* What to do
Transcribe word for word the lines below from the line with "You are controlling" through the line with "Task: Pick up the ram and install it", ends included.

* Data excerpts
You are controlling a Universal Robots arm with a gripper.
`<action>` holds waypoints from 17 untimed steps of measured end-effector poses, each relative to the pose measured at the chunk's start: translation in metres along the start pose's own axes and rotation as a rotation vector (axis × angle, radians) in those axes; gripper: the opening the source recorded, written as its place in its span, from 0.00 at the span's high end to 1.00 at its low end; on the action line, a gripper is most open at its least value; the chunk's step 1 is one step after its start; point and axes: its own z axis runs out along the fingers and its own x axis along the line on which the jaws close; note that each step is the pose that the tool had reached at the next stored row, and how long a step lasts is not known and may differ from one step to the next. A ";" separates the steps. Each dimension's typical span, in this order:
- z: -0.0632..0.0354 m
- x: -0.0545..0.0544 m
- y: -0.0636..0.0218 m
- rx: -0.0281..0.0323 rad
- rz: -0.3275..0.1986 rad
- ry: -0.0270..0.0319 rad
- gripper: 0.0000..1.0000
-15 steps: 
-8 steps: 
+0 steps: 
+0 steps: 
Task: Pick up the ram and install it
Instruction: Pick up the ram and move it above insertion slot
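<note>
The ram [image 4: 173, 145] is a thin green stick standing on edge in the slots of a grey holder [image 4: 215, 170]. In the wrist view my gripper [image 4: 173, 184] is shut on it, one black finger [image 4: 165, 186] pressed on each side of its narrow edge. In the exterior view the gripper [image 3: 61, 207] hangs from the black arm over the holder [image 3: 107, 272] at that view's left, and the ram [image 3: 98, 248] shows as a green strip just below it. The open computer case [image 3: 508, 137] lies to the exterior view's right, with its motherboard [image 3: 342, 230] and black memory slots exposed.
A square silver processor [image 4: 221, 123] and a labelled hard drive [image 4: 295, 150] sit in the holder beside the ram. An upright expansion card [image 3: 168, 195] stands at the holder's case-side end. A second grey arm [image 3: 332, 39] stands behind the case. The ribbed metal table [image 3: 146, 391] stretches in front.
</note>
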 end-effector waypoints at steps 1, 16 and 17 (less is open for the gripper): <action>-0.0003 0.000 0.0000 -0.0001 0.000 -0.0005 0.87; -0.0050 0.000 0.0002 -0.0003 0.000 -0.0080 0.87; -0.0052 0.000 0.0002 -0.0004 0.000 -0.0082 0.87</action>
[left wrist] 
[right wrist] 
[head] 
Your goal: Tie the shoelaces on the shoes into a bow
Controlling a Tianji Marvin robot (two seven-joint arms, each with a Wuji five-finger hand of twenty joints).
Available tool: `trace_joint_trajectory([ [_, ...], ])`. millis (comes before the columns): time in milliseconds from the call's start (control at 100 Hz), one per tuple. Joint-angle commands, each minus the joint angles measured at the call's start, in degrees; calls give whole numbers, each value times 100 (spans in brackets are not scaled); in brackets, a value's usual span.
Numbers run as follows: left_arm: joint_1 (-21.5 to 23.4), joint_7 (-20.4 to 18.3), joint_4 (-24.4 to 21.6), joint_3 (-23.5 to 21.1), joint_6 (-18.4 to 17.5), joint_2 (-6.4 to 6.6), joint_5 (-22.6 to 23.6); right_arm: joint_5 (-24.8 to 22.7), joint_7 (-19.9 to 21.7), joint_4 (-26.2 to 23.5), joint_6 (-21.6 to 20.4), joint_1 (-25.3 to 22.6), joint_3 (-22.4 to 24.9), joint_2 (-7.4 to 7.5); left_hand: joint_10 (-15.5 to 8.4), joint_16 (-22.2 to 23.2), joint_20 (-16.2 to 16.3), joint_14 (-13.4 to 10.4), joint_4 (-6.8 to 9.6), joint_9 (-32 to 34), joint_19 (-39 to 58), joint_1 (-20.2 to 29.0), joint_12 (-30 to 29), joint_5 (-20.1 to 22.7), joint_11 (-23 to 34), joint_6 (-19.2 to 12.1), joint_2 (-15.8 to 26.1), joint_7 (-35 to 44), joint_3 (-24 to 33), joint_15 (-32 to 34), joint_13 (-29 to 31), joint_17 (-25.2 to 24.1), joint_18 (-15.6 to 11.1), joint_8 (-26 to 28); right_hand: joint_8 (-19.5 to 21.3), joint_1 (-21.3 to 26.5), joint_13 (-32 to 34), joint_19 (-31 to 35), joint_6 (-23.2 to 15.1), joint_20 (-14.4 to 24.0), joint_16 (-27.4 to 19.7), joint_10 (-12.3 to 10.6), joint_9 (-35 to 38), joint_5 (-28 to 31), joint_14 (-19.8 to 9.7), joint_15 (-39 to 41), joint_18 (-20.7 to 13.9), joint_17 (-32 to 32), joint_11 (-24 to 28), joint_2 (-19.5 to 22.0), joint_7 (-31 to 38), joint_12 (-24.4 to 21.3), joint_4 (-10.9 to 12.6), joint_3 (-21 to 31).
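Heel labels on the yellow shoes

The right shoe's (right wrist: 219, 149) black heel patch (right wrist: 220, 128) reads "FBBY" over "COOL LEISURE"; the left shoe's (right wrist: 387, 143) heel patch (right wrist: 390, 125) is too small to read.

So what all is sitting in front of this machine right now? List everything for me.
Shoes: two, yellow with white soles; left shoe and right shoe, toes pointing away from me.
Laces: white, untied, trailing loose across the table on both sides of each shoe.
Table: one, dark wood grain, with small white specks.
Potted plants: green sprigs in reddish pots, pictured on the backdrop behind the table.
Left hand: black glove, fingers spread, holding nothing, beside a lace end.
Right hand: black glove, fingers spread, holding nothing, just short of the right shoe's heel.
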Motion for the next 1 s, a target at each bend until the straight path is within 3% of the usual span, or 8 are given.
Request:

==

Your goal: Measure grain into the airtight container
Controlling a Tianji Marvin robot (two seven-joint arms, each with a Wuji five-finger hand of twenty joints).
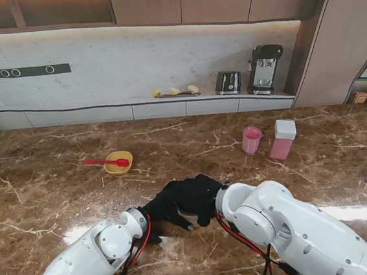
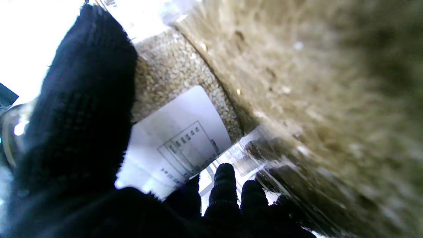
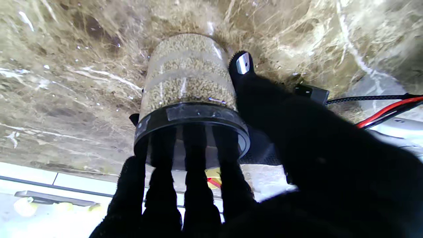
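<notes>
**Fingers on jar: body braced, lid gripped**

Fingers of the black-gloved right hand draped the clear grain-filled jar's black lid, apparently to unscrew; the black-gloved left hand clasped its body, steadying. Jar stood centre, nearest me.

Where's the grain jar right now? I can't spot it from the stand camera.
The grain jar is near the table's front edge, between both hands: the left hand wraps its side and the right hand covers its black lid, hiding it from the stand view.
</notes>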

* Exercise response
You are controlling a Universal Robots arm with a gripper.
`<action>` holds waypoints from 17 untimed steps of measured end-effector poses, each relative to the pose measured at the chunk's start: translation in metres along the start pose's own axes and rotation as a rotation vector (axis × angle, radians) in those axes; gripper: the opening the source recorded, written as its place in its span, from 0.00 at the span's high end to 1.00 at its low end; on the action line, a gripper is most open at its least value; the chunk's step 1 is one step after its start; point and axes: its own z axis runs out along the fingers and its own x axis along the line on which the jaws close; note that each step is the pose that the tool had reached at the next stored row, and how long a step lasts is not known and may differ from one step to the next. A ";" separates the steps. Each dimension's typical span, in this order:
- z: -0.0632..0.0354 m
- x: -0.0545..0.0544 m
- y: -0.0636..0.0218 m
- rx: -0.0281..0.0323 rad
- rz: -0.3275..0.1986 rad
- ry: -0.0270..0.0319 rad
- gripper: 0.0000..1.0000
-15 steps: 
-8 steps: 
+0 steps: 
+0 steps: 
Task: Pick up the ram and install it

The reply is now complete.